The primary objections to natural law theory began during the enlightenment period, from the 17th to the 18th centuries. The Scottish philosopher David Hume argued that people could not reasonably derive either a moral imperative or value judgment merely through observation of the laws in nature. Natural Law theorists argue that because God’s laws direct the purpose of sexual relations for reproduction, it is unnatural and immoral to have sex for any other purpose. The problem with this reasoning is obvious when people think of natural inclinations, which are contradictory with ethical behavior. For example, if people accept that it is natural for everyone to care of himself or herself before helping suffering strangers, then people must accept that this is part of natural law (James 2007, 55-58). The second argument against natural law theory is its assumption that God wrote moral principles in the laws of nature. For some people, modern science challenges this assumption because scientific observations primarily address cause and effect within the natural world, and concepts like morality and value judgments, appear to be human inventions from the mind. However, Christian philosophers respond to the scientific argument by quoting atheists astronomers who declared the “absence of evidence is not evidence of absence,” according to astronomers Martin Rees and Carl Sagan (Quote Investigator 2019). In other words, because modern science cannot detect moral laws in the natural world, it does not necessarily follow they do not exist. While atheists consider this argument fallacious because it is an argument from ignorance, it opens the door to faith in natural law.
Natural Law and the Holy Scriptures
For some Christians, when Thomas Jefferson wrote, “we hold these truths to be self-evident that all men are created equal” he was likely referring to natural law and the common ancestry of all humanity as described in the first 11 chapters of Genesis. Because God created natural laws, many Christian philosophers have been searching for God’s natural law definition. The Holy Scriptures appear to support the natural law concept. For example, St. Paul mentions natural law when he wrote “For when Gentiles who do not have the Law do instinctively the things of the Law, these, not having the Law, are a law to themselves, in that they show the work of the Law written in their hearts, their conscience bearing witness and their thoughts alternately accusing or else defending them”(Romans 2:14-15, ESV).
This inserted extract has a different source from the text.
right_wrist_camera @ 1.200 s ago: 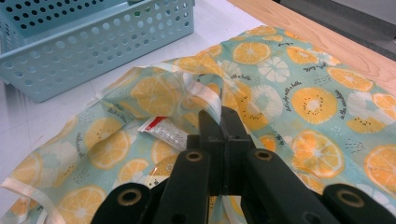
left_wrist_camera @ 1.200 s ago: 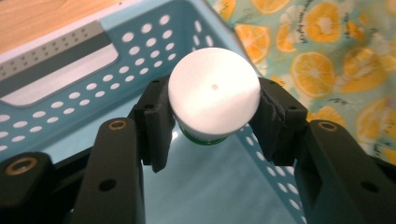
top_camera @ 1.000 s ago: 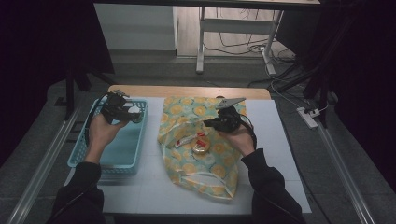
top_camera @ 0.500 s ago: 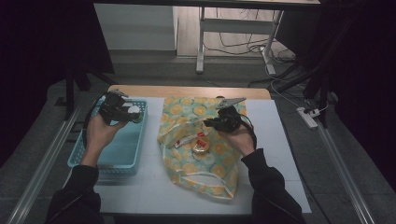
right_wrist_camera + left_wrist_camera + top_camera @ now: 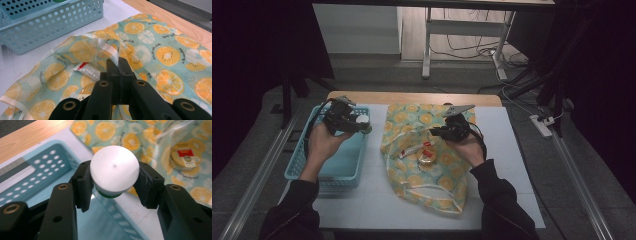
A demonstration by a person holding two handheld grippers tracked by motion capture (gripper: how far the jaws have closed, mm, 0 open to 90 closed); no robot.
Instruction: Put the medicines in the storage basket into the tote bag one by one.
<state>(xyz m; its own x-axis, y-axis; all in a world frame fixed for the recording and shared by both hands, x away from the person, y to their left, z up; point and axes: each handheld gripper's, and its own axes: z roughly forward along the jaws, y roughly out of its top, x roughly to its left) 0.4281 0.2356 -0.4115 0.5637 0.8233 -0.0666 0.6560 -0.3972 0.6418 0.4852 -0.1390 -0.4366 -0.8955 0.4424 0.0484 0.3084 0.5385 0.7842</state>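
Jar, white-lidded, is being carried in my left gripper from basket toward bag; my right gripper is pinching its rim open. Next: lowering it inside.

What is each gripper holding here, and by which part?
Left gripper: white-capped jar, by its sides under the cap. Right gripper: orange-print bag, by its rim.

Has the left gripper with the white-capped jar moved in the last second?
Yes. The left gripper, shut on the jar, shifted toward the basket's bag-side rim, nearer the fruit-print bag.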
“For we know that the law is spiritual, but I am of the flesh, sold under sin. For I do not understand my own actions. For I do not do what I want, but I do the very thing I hate. Now if I do what I do not want, I agree with the law, that it is good. So now it is no longer I who do it, but sin that dwells within me. For I know that nothing good dwells in me, that is, in my flesh. For I have the desire to do what is right, but not the ability to carry it out. For I do not do the good I want, but the evil I do not want is what I keep on doing. Now if I do what I do not want, it is no longer I who do it, but sin that dwells within me. So I find it to be a law that when I want to do right, evil lies close at hand. For I delight in the law of God, in my inner being, but I see in my members another law waging war against the law of my mind and making me captive to the law of sin that dwells in my members. Wretched man that I am! Who will deliver me from this body of death? Thanks be to God through Jesus Christ our Lord! So then, I myself serve the law of God with my mind, but with my flesh I serve the law of sin” (Romans 7:14-25, ESV).